Their appointment could also help a company avoid a lawsuit. Independent directors do not have conflicts of interest, can provide experience that is different from others on the board and usually have a broad captive insurance perspective.
Another point worth considering is that some captive managers may have other interests, such as brokerages, reinsurance brokerages, actuarial, claims, asset investments. Some may even provide leads for a possible fee for premium financing. Furthermore, captive owners can mistakenly believe they get all the advice they need from their current advisers.
Independents on the Horizon
In the coming months, expect to see captive owners reaching out to independent directors, both because of their value-added consulting expertise and because regulators and possibly rating agencies will require it. This practice already exists in some overseas jurisdictions, and with Solvency II, it could become more important as it may ultimately apply here in the U.S.
What is often overlooked is the value-added experience independents offer. Here is a partial list of services normally expected of experienced independent directors:
- Help in selecting the reinsurance intermediary.

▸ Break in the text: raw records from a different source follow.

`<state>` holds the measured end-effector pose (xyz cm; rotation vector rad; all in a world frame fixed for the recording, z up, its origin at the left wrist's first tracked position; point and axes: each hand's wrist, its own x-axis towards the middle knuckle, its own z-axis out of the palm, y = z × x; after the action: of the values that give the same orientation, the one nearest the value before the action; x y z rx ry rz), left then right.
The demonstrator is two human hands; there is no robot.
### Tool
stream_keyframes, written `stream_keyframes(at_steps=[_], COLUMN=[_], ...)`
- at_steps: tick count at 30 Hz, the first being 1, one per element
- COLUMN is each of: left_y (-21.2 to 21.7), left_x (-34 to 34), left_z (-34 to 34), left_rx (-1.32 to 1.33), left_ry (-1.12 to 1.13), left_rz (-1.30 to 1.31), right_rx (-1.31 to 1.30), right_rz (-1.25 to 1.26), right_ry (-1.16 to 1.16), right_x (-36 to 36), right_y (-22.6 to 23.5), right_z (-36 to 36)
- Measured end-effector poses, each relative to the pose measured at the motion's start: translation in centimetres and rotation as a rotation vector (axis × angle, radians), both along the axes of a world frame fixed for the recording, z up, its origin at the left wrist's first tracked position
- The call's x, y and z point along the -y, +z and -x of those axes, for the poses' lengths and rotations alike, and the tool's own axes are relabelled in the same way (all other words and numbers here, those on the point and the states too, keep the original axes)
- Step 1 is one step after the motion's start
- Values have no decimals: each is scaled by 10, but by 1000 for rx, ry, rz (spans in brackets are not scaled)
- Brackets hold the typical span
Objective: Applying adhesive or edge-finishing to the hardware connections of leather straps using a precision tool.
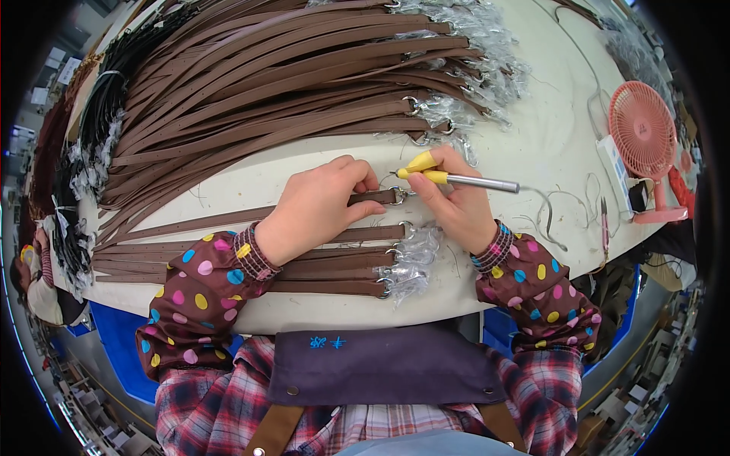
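Brown strap point(384, 197), in work, lies under left hand point(313, 199), thumb and fingers parted, right hand point(461, 209) gripping yellow-handled tool point(435, 176) near strap's metal ring point(400, 194); other straps point(304, 81), done or waiting, unclear.

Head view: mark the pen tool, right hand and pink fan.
Pen tool point(473, 182), head view: on its silver barrel.
Right hand point(461, 213), head view: on its back.
Pink fan point(643, 133), head view: on its round grille.

Maroon polka-dot sleeves point(205, 285); red-navy plaid shirt point(194, 403); dark purple apron point(380, 372), brown straps point(278, 428).
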<state>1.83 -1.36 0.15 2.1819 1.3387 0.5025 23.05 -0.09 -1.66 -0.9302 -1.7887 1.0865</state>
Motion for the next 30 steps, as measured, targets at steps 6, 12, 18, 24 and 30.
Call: stream_keyframes(at_steps=[6,12,18,24,30], left_y=[1,-5,3,6,6], left_x=[3,8,-7,-19,-13], left_z=[-6,-3,-5,-8,-5], left_rx=[-37,-44,52,47,91], left_ry=[2,-51,-53,-110,-120], left_rz=[-9,-182,110,204,211], right_rx=[157,209,293,32,-207], right_rz=[-214,-324,-341,-82,76], right_ry=[-17,5,-36,-63,33], right_x=[-2,-1,-1,-1,2], right_y=[-7,-7,-9,-7,-2], right_z=[-6,-8,-8,-8,-8])
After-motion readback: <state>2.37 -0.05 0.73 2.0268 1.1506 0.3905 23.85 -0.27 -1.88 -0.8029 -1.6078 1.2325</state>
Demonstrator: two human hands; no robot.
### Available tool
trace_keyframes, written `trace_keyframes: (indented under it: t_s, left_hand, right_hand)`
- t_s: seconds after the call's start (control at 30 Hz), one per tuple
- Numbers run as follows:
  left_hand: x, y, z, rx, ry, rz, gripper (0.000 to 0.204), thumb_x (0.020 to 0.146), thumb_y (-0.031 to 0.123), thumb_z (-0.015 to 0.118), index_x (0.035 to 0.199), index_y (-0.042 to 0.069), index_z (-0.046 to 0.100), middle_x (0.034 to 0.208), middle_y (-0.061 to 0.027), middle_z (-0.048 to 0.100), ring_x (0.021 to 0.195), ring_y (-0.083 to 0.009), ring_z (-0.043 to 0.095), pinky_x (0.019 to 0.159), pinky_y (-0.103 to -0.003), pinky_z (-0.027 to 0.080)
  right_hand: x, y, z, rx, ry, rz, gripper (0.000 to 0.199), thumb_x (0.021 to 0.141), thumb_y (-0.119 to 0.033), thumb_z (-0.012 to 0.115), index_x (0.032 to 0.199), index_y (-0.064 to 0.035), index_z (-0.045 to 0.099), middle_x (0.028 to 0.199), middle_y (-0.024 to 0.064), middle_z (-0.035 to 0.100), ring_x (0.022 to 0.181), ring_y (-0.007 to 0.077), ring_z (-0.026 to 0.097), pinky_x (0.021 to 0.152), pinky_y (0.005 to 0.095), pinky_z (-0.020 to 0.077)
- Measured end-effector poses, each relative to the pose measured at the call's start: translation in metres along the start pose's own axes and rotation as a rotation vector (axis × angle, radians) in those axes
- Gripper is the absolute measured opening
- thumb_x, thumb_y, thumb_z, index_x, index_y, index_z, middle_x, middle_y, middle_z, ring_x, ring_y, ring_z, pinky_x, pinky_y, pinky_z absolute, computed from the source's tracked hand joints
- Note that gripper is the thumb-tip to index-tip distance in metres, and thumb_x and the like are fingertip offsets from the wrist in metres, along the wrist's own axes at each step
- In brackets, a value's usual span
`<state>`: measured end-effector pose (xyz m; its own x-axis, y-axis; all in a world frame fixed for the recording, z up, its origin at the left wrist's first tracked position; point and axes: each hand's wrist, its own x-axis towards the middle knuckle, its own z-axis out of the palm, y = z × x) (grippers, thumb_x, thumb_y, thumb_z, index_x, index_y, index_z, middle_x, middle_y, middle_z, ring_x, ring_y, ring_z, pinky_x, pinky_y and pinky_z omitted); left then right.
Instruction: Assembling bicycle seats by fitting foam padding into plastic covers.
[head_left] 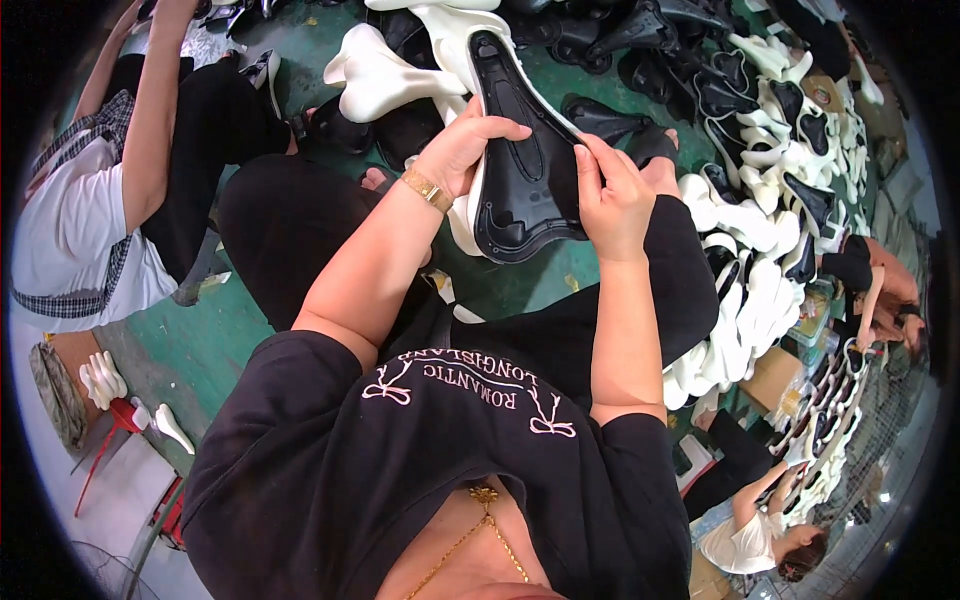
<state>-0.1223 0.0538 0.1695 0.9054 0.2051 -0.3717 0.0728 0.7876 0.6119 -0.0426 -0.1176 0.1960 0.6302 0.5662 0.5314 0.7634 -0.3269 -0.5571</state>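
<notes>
1. Left hand: closed on the left edge of the held piece, the thumb lying across its dark face; the other fingers are largely hidden. A gold-coloured watch circles the wrist.

2. Right hand: thumb and fingers pinch the opposite edge, with the palm outside it.

3. Glossy black, plastic-looking, saddle-shaped shell: held between the two hands, hollow side facing the wearer. Its long axis runs away from the body, narrow nose outward, broad end toward the lap. Both hands grip near mid-length, about equally near; the right palm lies alongside the broader half.

4. Smooth white padding-like material: borders the shell at the nose and sides; how much belongs to the held piece cannot be told.

5. Room for movement: the broad end faces green floor between the black-trousered legs. Beyond the nose, further black shells crowd the floor; a white saddle-shaped piece lies to its left.

6. Periphery: a heap of white saddle-shaped pieces bounds the right; a seated co-worker in a white shirt bounds the left.
</notes>
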Motion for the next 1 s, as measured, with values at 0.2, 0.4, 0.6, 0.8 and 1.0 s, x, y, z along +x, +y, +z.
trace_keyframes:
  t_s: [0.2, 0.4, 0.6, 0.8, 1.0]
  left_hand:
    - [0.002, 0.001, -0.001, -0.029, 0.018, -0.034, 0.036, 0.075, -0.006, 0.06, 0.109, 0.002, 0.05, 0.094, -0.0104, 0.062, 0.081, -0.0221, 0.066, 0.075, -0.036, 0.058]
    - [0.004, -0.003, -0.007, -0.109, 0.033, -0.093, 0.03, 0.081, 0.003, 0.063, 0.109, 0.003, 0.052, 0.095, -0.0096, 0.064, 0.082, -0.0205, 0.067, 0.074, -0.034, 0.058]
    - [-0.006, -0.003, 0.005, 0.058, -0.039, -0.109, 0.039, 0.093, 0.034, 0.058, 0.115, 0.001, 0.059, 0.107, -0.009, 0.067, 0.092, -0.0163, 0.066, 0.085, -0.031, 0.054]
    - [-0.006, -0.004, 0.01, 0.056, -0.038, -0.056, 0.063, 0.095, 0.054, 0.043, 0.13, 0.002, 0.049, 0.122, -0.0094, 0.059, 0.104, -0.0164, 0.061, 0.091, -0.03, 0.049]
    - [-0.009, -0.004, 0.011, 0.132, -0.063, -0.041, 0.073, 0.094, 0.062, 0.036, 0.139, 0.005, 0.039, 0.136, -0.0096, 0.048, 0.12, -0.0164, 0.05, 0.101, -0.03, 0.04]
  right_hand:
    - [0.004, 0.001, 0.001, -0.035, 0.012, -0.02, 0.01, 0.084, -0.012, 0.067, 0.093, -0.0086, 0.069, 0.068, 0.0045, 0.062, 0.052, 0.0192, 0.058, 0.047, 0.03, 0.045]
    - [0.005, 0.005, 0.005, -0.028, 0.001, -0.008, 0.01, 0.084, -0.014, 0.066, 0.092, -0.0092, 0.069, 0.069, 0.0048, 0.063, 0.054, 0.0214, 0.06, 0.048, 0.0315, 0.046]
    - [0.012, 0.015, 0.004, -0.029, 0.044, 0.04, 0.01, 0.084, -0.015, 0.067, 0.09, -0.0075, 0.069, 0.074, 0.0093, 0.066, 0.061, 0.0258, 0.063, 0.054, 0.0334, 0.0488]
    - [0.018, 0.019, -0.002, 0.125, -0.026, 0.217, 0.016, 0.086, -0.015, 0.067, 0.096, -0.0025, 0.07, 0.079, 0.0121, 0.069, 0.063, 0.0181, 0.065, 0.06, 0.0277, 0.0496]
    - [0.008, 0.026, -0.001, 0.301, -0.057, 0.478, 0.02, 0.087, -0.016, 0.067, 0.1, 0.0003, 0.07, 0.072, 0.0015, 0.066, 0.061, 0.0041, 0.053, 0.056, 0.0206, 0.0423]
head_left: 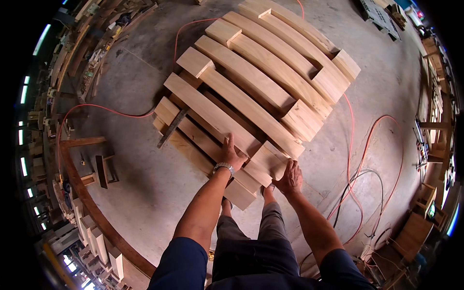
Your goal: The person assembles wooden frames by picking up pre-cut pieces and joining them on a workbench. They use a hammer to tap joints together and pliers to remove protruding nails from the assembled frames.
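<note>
A stack of pale wooden boards (pixel 251 79) lies ahead of me, long pieces side by side with short thick blocks at some ends. My left hand (pixel 233 155), with a metal-banded watch (pixel 223 167) at the wrist, rests on the near end of a long board (pixel 208 113), its fingers stretched out. To its right, my right hand (pixel 290 179) is closed round the near edge of a short wide wooden block (pixel 269 159). That hand's thumb and the block's underside are hidden. A dark narrow strip (pixel 172 128) lies across the stack's left boards.
Red hoses (pixel 352 159) run over the concrete floor (pixel 140 159) on both sides, with a black cable (pixel 382 186) at right. A curved brown beam (pixel 96 208) and a small dark frame (pixel 102 171) are at left. Lumber (pixel 72 58) lines the far left; a grey pallet (pixel 379 19) lies far right.
</note>
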Tool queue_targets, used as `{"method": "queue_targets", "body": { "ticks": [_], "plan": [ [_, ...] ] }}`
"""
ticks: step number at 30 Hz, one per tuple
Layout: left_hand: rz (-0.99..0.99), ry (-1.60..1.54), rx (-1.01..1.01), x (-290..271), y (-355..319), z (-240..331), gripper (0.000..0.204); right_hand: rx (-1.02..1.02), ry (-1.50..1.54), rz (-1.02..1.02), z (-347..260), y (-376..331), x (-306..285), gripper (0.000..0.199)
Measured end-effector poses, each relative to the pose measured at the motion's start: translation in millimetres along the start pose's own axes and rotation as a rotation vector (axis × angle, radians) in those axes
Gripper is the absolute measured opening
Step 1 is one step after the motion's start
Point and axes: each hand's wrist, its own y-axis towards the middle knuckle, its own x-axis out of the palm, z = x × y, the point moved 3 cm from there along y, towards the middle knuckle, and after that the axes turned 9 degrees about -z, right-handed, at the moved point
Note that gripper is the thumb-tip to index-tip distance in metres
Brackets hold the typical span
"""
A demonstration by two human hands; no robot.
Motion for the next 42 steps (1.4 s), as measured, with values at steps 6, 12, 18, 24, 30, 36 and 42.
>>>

They provide an independent perspective separate from the reinsurance broker or risk manager.
- Advise on acquisition opportunities of the captive, if any, such as buying a third-party administrator, a licensed admitted insurance company, or an investment in a new start-up retail brokerage firm. These sophisticated ideas are an expansion of most captives’ business plans and need to be considered carefully given the risks they present. Keep in mind, however, that the captive landscape from the 1970s is littered with the carcasses of captives that ventured ill-advised into such businesses.
- Help in evaluating a reinsurance program’s structure and economics.
- Attend and advise on the rating process with outside rating agencies, such as A.M. Best.
- Attend meetings with insurance regulators, especially if there is a regulatory concern.
Independent directors are also asked to vote on many issues, including:
- Should the captive change fronting companies?
- Should the captive make a large dividend payment to the parent corporation, or should it return capital to its owners?
- Should the captive write direct procurement policies for the parent corporation?
- What law firm should handle uncollectible reinsurance?
- Should the captive litigate or arbitrate certain claims?
- Should it change asset investment managers?
- Should the captive expand into other lines of business, such as writing third-party reinsurance business?
- Should it move from an offshore domicile to a domestic domicile?
- How can the captive reduce the cost of its reinsurance program?
- How does a captive evaluate its various service providers?
- What are the consequences of executing reinsurance or fronting agreements?